The old guys and the kids were city champs in 1980 and 1982, and “we’ve won 20 or 22 league titles. Since ’59 we’ve won better than 70% of our games,” said Elzer, a 5-foot-11-inch guard. “When we play a team for the first time, you can almost see ‘em looking and figuring they’ve got a win. By the end of the game, they’re kind of shaking their heads. We’re a good ball club ‘cause we play team ball.”

Elzer doesn’t practice much anymore. He used to have a hoop attached to his garage. “But we took down the garage when we remodeled 12 years ago,” he said.

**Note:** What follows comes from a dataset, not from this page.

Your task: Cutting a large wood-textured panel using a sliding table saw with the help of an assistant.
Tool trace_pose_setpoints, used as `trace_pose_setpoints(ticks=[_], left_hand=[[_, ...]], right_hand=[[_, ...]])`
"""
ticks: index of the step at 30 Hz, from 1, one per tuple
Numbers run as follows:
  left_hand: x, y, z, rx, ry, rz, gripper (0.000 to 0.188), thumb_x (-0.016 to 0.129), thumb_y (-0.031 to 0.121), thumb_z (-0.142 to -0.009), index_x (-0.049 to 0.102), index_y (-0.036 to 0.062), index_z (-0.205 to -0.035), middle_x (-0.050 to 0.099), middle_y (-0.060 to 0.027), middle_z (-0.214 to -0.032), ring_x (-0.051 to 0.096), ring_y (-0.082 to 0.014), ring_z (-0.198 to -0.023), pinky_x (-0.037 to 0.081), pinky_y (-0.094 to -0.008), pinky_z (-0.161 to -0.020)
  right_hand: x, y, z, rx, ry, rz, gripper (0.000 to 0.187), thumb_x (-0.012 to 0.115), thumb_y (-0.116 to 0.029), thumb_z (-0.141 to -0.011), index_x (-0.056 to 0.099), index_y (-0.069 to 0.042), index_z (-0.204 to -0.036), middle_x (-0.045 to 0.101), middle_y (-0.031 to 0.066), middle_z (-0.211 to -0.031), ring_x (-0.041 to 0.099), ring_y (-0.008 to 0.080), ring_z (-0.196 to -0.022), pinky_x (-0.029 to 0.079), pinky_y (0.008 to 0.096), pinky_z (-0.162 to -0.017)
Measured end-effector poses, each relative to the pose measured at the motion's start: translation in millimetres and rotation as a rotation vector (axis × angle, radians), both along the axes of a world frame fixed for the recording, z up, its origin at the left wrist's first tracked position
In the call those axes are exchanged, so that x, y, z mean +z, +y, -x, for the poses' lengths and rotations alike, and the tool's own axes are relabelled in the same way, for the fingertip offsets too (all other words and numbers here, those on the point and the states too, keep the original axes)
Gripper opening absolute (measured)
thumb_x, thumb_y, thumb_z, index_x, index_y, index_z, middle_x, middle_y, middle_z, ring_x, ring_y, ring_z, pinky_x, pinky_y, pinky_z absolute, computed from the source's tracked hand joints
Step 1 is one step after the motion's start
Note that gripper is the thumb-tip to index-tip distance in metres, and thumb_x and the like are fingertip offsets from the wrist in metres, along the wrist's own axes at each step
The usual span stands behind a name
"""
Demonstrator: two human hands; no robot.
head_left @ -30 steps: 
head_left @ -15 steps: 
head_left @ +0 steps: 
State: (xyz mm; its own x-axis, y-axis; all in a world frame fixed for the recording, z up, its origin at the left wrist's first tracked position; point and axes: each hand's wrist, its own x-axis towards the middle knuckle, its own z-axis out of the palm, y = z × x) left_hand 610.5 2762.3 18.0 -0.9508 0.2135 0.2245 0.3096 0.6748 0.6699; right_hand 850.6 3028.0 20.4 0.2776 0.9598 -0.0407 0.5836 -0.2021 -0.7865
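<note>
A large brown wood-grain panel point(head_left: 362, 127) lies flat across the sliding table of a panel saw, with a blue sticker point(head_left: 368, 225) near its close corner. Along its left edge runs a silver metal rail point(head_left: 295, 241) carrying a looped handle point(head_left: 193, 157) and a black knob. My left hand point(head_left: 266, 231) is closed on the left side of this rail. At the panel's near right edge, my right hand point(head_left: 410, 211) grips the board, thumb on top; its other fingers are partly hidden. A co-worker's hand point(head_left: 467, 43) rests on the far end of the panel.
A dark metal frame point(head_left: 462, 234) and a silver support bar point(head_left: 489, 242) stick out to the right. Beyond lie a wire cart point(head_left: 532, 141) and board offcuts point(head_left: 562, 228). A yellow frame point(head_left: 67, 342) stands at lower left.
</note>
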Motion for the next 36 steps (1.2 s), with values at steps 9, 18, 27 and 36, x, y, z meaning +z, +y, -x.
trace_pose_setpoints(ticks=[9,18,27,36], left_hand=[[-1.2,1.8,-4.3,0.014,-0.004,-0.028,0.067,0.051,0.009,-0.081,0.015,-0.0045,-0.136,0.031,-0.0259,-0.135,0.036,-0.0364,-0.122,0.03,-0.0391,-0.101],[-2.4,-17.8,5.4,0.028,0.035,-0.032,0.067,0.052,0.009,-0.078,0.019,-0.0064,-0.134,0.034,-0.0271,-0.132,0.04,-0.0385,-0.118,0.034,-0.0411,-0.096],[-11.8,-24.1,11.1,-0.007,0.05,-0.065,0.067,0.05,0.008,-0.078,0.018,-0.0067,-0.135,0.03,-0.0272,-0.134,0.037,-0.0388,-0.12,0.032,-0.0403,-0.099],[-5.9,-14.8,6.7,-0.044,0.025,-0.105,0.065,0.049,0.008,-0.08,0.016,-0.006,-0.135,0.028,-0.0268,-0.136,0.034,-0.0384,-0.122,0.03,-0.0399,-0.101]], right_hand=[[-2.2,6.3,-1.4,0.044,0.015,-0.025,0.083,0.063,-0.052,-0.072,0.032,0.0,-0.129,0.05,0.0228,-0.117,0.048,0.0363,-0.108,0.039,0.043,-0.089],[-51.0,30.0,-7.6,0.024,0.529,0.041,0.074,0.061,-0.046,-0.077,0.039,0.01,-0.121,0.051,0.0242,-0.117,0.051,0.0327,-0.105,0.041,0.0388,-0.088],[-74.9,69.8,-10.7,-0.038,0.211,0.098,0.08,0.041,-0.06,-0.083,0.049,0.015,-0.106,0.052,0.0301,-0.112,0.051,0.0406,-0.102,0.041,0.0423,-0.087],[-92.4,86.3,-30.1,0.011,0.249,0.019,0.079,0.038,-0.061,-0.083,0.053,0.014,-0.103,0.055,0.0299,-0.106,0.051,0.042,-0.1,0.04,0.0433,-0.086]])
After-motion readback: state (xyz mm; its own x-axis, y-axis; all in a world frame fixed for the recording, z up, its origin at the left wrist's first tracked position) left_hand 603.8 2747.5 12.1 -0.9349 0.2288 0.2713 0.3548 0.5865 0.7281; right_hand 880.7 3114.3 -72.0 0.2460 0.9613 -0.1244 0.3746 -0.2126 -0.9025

What keeps Elzer going? “Strictly the fun of it. I love the game, it’s really that simple.”

High Adventure

When Sally Vogel was 9 she dug a “fort” in a creek bank a quarter of a mile from her Santa Barbara home. “It went about three feet back,” Vogel said. “I covered it with galvanized tin and dirt. It had a little niche for a candle. When my parents would leave me with a baby sitter I’d sometimes sneak over there and read, or just sit and watch the creek and the animals by moonlight. It was an adventure.”

Today the junior high school teacher is drawn to adventure just as much as 40 years ago when she read Nancy Drew and watched owls and opossums from her creekside fort. But instead of keeping them secret as she did as a child, she’s decided to share the adventures.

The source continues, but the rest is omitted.